Task item → Leaving the pictures aside, reproduce the data in full and word for word.

Given information →

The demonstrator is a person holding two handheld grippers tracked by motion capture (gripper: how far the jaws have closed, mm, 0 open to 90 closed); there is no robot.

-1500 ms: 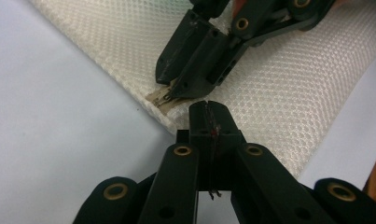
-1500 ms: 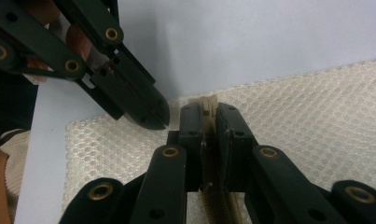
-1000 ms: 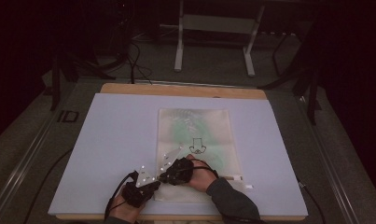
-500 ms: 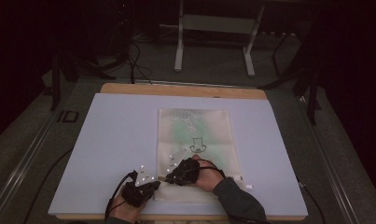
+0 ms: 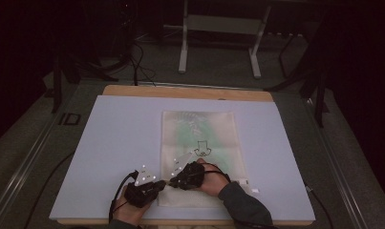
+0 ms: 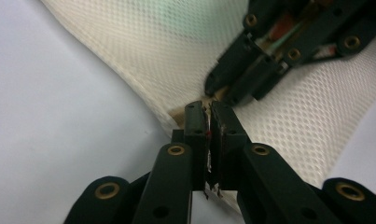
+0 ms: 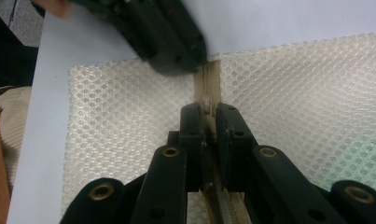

Result →
The demonstrator is a person holding two handheld grippers tracked by motion capture (gripper: how far the jaws have closed, mm, 0 open to 90 closed); there is no robot.

-1500 ms: 
-1500 ms: 
-1000 ms: 
-500 ms: 
+0 ms: 
+0 ms: 
+0 ms: 

Work on this exercise is now finished.